Data Deduplication

Starting from QuestDB 7.3, there is an option to enable storage-level data deduplication on a table. Data deduplication works on all the data inserted into the table and replaces matching rows with the new versions. Only new rows that do no match existing data will be inserted.

note

Deduplication can only be enabled for Write-Ahead Log (WAL) tables.

Practical considerations

Deduplication in QuestDB makes table inserts idempotent. The primary use case is to allow for re-sending data within a given time range without creating duplicates.

This can be particularly useful in situations where there is an error in sending data, such as when using InfluxDB Line Protocol, and there is no clear indication of how much of the data has already been written. With deduplication enabled, it is safe to re-send data from a fixed period in the past to resume the writing process.
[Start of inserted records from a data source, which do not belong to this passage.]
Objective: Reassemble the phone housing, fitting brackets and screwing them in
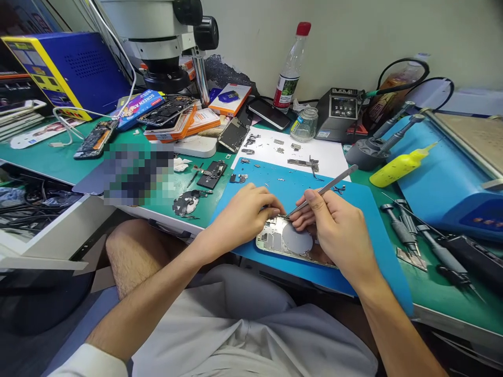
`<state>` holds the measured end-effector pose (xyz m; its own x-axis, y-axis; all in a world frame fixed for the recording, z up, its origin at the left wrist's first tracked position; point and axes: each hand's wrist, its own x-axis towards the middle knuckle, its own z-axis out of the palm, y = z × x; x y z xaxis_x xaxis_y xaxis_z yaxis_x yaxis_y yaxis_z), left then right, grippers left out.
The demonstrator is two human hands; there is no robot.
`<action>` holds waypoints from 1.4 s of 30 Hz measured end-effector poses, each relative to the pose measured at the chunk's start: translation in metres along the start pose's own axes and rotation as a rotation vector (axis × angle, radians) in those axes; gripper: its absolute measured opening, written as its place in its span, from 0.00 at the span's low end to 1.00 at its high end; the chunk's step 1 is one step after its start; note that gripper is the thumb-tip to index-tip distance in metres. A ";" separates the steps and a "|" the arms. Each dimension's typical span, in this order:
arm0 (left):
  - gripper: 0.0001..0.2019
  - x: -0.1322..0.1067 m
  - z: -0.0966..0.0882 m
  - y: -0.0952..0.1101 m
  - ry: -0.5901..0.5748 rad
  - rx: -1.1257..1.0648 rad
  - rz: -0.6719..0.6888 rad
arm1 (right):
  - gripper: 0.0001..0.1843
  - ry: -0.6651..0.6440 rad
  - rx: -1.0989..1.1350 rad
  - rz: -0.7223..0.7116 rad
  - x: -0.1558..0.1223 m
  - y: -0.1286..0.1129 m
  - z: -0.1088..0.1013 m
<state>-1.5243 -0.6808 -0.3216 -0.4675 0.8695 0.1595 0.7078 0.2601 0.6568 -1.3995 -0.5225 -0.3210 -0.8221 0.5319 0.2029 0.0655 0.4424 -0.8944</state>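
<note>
A stripped phone housing with a round pale disc on its inner face lies on the blue mat near the front edge. My left hand is closed at the housing's far left edge, its thumb and fingertips bent together there. My right hand holds metal tweezers like a pen. Their tip points down and left to the housing's far edge, close to my left fingertips. What lies right between the tip and those fingers is too small to tell. The right fingers cover part of the housing.
A white sheet with small phone parts lies behind the blue mat. A battery and a coil part sit left. Screwdrivers and a yellow bottle stand right. A microscope rises at the back; an open drawer juts out left.
</note>
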 end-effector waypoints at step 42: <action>0.08 0.000 -0.001 0.019 -0.004 0.308 0.056 | 0.18 0.037 -0.066 -0.141 -0.010 0.002 -0.002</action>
<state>-1.5112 -0.6768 -0.3080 -0.4215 0.8876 0.1858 0.8598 0.3260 0.3931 -1.3905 -0.5254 -0.3236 -0.8045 0.4871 0.3399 -0.0109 0.5601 -0.8284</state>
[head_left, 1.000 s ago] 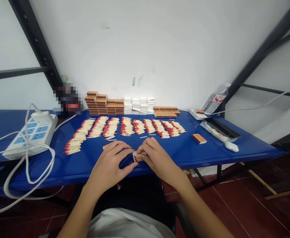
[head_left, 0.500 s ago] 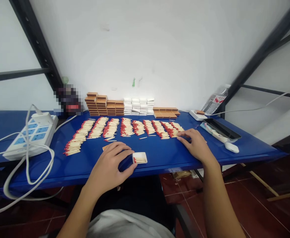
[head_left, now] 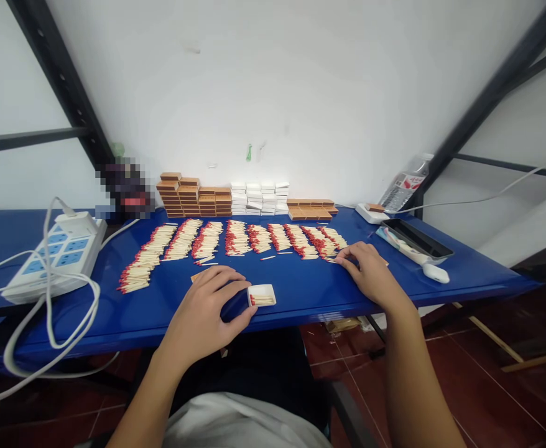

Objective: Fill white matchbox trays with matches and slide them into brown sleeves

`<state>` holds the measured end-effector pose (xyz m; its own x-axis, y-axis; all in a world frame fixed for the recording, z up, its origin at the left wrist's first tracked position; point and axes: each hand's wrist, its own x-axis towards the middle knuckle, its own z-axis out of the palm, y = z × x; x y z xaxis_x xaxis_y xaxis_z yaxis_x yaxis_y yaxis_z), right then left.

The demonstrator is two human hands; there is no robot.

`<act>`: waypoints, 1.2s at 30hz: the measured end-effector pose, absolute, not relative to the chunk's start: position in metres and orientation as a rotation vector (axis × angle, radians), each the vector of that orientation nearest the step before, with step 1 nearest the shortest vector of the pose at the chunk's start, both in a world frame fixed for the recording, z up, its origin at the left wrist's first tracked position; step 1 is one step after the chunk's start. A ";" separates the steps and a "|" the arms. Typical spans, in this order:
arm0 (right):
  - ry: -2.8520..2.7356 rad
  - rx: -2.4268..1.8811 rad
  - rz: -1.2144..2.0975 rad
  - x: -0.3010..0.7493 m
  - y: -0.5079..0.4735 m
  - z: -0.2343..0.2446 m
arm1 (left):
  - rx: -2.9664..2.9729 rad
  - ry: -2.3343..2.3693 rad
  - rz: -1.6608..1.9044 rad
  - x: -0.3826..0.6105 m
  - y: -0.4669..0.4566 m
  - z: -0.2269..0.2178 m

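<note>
My left hand (head_left: 213, 305) curves round the left end of a small white matchbox tray (head_left: 267, 291), its thumb and fingertips on the tray's edge. A few red-tipped matches (head_left: 262, 300) lie inside along the near side. At the right end of the spread matches, my right hand (head_left: 369, 274) is closed in a pinch, and a match (head_left: 331, 260) juts left from its fingertips. Just beyond lies the rightmost pile of matches (head_left: 322, 241). Part of a brown matchbox sleeve (head_left: 195, 277) shows behind my left hand.
Several match piles (head_left: 235, 238) cross the blue table (head_left: 301, 283). Behind them stand brown matchboxes (head_left: 180, 199), white trays (head_left: 259, 199) and flat brown boxes (head_left: 310, 210). A power strip (head_left: 53, 255) with cables is left; a bottle (head_left: 408, 183) and black tray (head_left: 422, 239) are right.
My right hand has drawn slightly away from the rightmost pile, with a match showing at its fingertips. My left hand and the white tray keep their places; the view has shifted slightly.
</note>
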<state>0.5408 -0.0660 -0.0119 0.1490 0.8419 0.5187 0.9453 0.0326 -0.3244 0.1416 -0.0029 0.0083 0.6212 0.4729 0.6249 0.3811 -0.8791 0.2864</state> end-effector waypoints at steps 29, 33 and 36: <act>-1.728 -1.823 -0.200 0.531 -0.071 -0.011 | 2.726 0.734 1.078 0.142 -0.003 0.009; -1.727 -1.816 -0.231 0.530 -0.070 -0.011 | 2.728 0.732 1.072 0.141 -0.003 0.008; -1.736 -1.821 -0.230 0.531 -0.069 -0.012 | 2.728 0.721 1.080 0.142 -0.003 0.008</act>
Enabling deduplication on a table has an impact on writing performance, especially when multiple UPSERT KEYS are configured. Generally, if the data have mostly unique timestamps across all the rows, the performance impact of deduplication is low. Conversely, the most demanding data pattern occurs when there are many rows with the same timestamp that need to be deduplicated on additional columns.

For example, in use cases where 10 million devices send CPU metrics every second precisely, deduplicating the data based on the device ID can be expensive. However, in cases where CPU metrics are sent at random and typically have unique timestamps, the cost of deduplication is negligible.

note

The on-disk ordering of rows with duplicate timestamps differs when deduplication is enabled.

  • Without deduplication:
    • the insertion order of each row will be preserved for rows with the same timestamp
  • With deduplication:
    • the rows will be stored in order sorted by the DEDUP UPSERT keys, with the same timestamp

For example:

DEDUP UPSERT keys(timestamp, symbol, price)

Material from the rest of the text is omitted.